Restate the full listing precisely as written.
Exercise data Start Marker
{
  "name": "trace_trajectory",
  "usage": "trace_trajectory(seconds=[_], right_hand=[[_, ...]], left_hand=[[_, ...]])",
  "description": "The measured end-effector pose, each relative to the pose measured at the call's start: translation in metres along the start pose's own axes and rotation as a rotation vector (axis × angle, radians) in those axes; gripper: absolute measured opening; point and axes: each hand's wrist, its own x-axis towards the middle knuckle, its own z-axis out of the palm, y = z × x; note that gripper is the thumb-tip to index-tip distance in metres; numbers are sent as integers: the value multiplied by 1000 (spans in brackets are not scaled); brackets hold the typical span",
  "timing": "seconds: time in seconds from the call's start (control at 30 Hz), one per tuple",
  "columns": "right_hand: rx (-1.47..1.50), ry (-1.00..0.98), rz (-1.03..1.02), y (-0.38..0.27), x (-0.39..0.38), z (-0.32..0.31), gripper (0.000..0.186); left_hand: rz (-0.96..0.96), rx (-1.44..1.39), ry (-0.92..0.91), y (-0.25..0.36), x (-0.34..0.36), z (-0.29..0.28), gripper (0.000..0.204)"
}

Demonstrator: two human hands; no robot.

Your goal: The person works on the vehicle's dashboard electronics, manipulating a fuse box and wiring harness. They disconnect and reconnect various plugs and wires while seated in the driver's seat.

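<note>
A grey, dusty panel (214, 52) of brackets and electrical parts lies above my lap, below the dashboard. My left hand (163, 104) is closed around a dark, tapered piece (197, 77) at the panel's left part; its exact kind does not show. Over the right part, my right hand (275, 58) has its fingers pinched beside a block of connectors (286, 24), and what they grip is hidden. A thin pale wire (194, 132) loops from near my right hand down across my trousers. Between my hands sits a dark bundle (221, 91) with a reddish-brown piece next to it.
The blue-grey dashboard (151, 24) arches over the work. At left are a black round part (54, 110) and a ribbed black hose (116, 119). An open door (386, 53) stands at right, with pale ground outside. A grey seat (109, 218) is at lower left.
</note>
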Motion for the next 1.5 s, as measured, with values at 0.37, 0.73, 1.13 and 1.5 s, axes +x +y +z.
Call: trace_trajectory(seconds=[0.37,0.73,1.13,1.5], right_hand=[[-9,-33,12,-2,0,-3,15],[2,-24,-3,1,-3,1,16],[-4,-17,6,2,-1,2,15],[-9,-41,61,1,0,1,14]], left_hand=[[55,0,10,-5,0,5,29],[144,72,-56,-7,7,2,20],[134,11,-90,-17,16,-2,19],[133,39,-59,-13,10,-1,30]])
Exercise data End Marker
Output of the exercise:
{
  "name": "trace_trajectory",
  "usage": "trace_trajectory(seconds=[_], right_hand=[[_, ...]], left_hand=[[_, ...]])",
  "description": "The measured end-effector pose, each relative to the pose measured at the call's start: translation in metres along the start pose's own axes and rotation as a rotation vector (axis × angle, radians) in those axes; gripper: absolute measured opening; point and axes: each hand's wrist, its own x-axis towards the middle knuckle, its own z-axis out of the palm, y = z × x; note that gripper is the thumb-tip to index-tip distance in metres; numbers are sent as integers: the value multiplied by 1000 (spans in brackets are not scaled); brackets hold the typical span",
  "timing": "seconds: time in seconds from the call's start (control at 30 Hz), one per tuple",
  "columns": "right_hand: rx (-1.47..1.50), ry (-1.00..0.98), rz (-1.03..1.02), y (-0.38..0.27), x (-0.39..0.38), z (-0.32..0.31), gripper (0.000..0.186); left_hand: rz (-0.96..0.96), rx (-1.44..1.39), ry (-0.92..0.91), y (-0.25..0.36), x (-0.34..0.36), z (-0.29..0.28), gripper (0.000..0.204)"
}

Demonstrator: two human hands; no robot.

Your goal: The person works on the vehicle's dashboard electronics, manipulating a fuse box and wiring harness. They disconnect and reconnect various plugs and wires while seated in the driver's seat.

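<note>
A grey, dusty panel (214, 52) of brackets and electrical parts lies above my lap, below the dashboard. My left hand (163, 104) is closed around a dark, tapered piece (197, 77) at the panel's left part; its exact kind does not show. Over the right part, my right hand (275, 58) has its fingers pinched beside a block of connectors (286, 24), and what they grip is hidden. A thin pale wire (194, 132) loops from near my right hand down across my trousers. Between my hands sits a dark bundle (221, 91) with a reddish-brown piece next to it.
The blue-grey dashboard (151, 24) arches over the work. At left are a black round part (54, 110) and a ribbed black hose (116, 119). An open door (386, 53) stands at right, with pale ground outside. A grey seat (109, 218) is at lower left.
</note>
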Motion for the next 1.5 s, as measured, with values at 0.37, 0.73, 1.13 and 1.5 s, axes +x +y +z.
Call: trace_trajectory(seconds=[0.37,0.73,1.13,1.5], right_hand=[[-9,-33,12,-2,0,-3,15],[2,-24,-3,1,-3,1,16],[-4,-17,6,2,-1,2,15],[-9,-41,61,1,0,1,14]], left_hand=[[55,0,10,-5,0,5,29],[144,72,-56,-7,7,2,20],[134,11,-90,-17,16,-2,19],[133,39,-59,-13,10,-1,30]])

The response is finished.